### Work task
Write the full listing out again, word for word, but omit the pictures.
Start of Collected data
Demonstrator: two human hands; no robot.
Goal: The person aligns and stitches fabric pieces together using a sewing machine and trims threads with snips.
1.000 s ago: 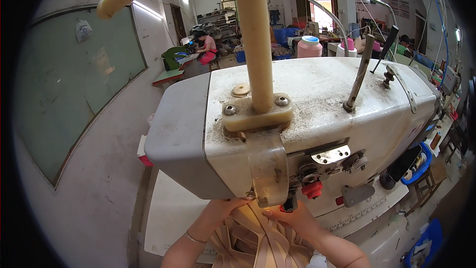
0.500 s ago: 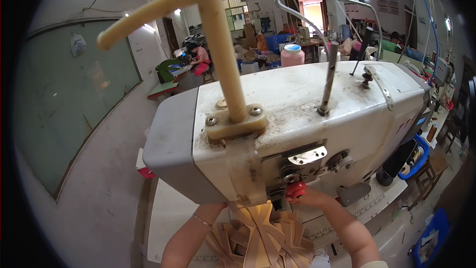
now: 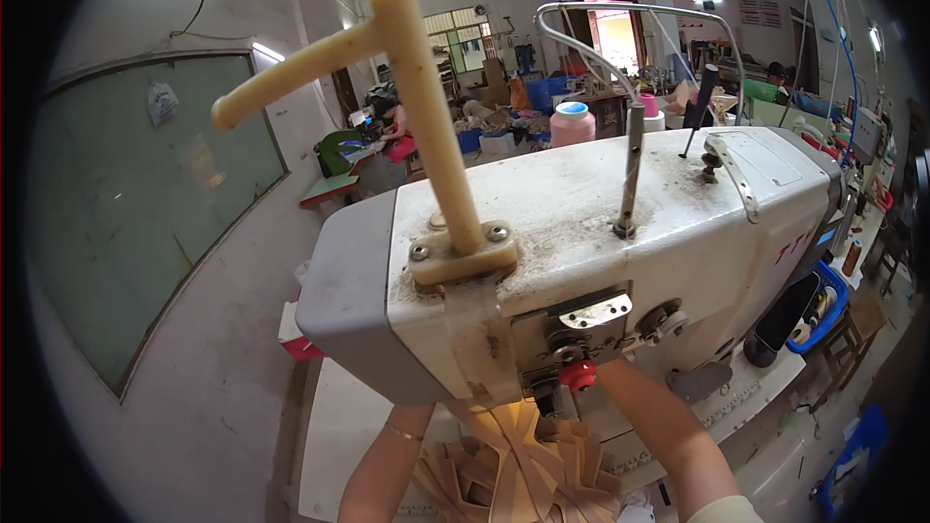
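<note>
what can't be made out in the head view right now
In the head view:
Left hand: hidden behind the sewing machine.
Right hand: hidden behind it too.
Tan strips: far ends hidden by the machine, near ends cut off by the lower edge.
Co-worker: hands too small.

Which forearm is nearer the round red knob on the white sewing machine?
Right. The right forearm shows just right of the round red knob; the left forearm is farther off, to its lower left.
</note>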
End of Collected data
### Response below
Demonstrator: two human hands; no robot.
Goal: The person aligns and stitches fabric pieces together using a sewing machine and trims threads with snips.
1.000 s ago: 
0.500 s ago: 
now: 
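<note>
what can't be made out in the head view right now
In the head view:
Left hand: hidden behind the sewing machine.
Right hand: hidden behind it too.
Tan strips: far ends hidden by the machine, near ends cut off by the lower edge.
Co-worker: hands too small.

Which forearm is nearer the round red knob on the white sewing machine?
Right. The right forearm shows just right of the round red knob; the left forearm is farther off, to its lower left.
</note>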

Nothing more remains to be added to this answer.